Keywords: immunodominance, energetics, cytotoxic T lymphocyte, microcalorimetry, Epstein–Barr virus


The cytotoxic T cell response is directed toward class I major histocompatibility complex (MHC-I) molecules complexed to peptide antigens (pMHC-I). These complexes are expressed on the surface of antigen-presenting cells and are specifically recognized by clonally distributed αβ T cell receptors (TcRs). How the TcR engages the pMHC-I has been revealed by a number of structural and biochemical investigations (14). This exquisite TcR–pMHC-I corecognition event means that T cells are highly specific and genetically restricted to recognizing MHC-I molecules of the individual from whom they were derived.

Despite the increasing number of available ternary TcR–pMHC-I crystal structures, the underlying structural basis for MHC-I restriction remains elusive, with surprisingly few structural properties common to the observed interfaces. Nevertheless, several generalizations have been suggested regarding the nature of the TcR–pMHC-I interaction. First, at least some TcRs engage the pMHC-I in an approximately diagonal orientation by a two-step process (5, 6).

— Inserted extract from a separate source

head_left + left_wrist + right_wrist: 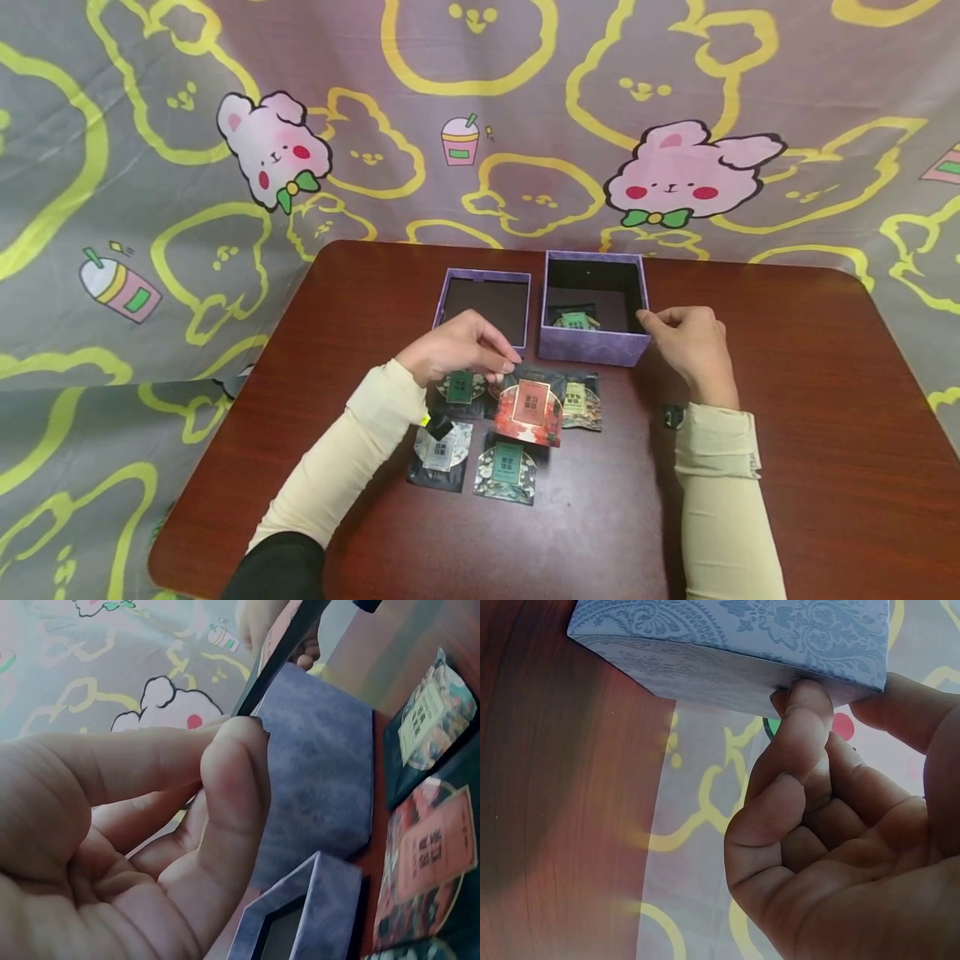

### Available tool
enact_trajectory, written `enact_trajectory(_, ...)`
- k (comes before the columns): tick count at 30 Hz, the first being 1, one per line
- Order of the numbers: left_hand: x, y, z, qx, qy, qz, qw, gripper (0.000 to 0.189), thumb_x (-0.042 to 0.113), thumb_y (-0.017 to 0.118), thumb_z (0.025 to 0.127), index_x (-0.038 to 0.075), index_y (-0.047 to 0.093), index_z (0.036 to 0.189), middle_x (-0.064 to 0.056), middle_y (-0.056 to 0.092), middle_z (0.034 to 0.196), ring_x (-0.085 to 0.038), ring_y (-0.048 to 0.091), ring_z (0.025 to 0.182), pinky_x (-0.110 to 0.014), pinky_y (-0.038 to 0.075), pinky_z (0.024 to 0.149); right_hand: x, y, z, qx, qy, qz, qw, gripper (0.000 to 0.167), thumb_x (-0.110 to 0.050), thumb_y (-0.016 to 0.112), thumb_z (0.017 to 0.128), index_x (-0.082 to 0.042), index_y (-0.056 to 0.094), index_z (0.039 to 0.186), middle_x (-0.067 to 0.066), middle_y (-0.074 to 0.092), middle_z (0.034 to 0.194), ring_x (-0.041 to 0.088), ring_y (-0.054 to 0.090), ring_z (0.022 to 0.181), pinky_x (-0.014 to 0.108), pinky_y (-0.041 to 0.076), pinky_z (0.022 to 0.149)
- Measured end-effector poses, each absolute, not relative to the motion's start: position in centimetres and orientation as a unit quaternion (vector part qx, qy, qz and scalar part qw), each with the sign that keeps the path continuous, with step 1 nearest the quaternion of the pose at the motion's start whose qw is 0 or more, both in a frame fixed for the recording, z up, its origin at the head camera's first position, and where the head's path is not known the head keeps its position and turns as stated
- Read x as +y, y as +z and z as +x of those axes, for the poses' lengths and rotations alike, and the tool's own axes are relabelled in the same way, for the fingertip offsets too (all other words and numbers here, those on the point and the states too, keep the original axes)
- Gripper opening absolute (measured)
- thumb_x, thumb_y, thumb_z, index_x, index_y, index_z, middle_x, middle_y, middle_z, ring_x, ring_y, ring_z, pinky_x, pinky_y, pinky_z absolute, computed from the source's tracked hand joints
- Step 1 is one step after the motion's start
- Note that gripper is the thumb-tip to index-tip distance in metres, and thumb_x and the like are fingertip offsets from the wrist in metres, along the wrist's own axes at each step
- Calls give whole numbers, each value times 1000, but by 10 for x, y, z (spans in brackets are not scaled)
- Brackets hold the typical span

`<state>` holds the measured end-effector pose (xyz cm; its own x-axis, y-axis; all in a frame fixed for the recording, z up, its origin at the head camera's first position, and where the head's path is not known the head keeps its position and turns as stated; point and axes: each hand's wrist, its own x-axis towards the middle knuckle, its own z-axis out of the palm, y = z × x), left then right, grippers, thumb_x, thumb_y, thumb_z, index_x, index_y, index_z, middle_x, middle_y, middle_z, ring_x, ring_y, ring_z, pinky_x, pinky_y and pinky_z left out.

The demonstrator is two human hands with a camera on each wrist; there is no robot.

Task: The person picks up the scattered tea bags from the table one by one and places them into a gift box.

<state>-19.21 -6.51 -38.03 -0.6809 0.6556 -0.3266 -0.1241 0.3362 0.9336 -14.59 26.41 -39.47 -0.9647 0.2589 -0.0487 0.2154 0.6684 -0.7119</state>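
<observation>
By its top corner, my left hand (467, 348) pinches a red-labelled tea sachet (529, 412) between thumb and fingertips. The sachet hangs over other sachets on the table and partly covers them. In the left wrist view, the held sachet (276, 664) shows nearly edge-on. My right hand (692, 346) grips the right wall of an open purple box (592, 346) near its front corner. A green-labelled sachet (576, 320) lies inside that box. The right wrist view shows thumb and fingers on either side of the patterned box wall (727, 637).
A shallow purple box lid (487, 273) lies left of the box. On the table (600, 517) lie a white-labelled sachet (439, 454), two green-labelled ones, including the front one (506, 473), a yellow-labelled sachet (588, 404) and another red one (431, 855). A patterned curtain (525, 117) hangs behind.
</observation>
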Motion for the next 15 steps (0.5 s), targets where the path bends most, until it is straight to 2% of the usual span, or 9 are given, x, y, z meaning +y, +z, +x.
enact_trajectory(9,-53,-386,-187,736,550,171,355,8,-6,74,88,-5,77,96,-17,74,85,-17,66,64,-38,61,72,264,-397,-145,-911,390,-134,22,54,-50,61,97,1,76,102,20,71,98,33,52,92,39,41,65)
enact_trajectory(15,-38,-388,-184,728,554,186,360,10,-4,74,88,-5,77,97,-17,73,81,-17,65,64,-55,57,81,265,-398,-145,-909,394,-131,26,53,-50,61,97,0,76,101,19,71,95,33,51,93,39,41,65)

Second, the complementarity-determining region (CDR) 1 and CDR2 loops of some TcRs contribute predominantly to the MHC-driven interactions, whereas the CDR3 loops contribute primarily to the peptide-mediated contacts and hence govern the antigen specificity in any given TcR–pMHC-I interaction (2). Furthermore, it has been predicted that pMHC-I-restricted TcRs have a minimal footprint of residues 65, 69, and 155 on the MHC-I heavy chain (7). On the other hand, only a subtle bias is observed in TcR αβ variable (V) region usage in MHC class I- vs. class II-restricted TcRs, and this bias has not identified a conserved footprint, such as CDR1/CDR2 sequences, which guide TcR docking on pMHC complexes. Moreover, MHC class I- and II-restricted T cells select their receptors from a common TcR repertoire. In other words, the same Vα or Vβ regions can be used in recognizing either class I or class II molecules, further implying an intrinsic promiscuity of TcRs rather than an innate bias toward recognizing particular MHC molecules. Accordingly, it is important to consider whether other biochemical aspects of the TcR–pMHC interaction reveal a signature of MHC restriction.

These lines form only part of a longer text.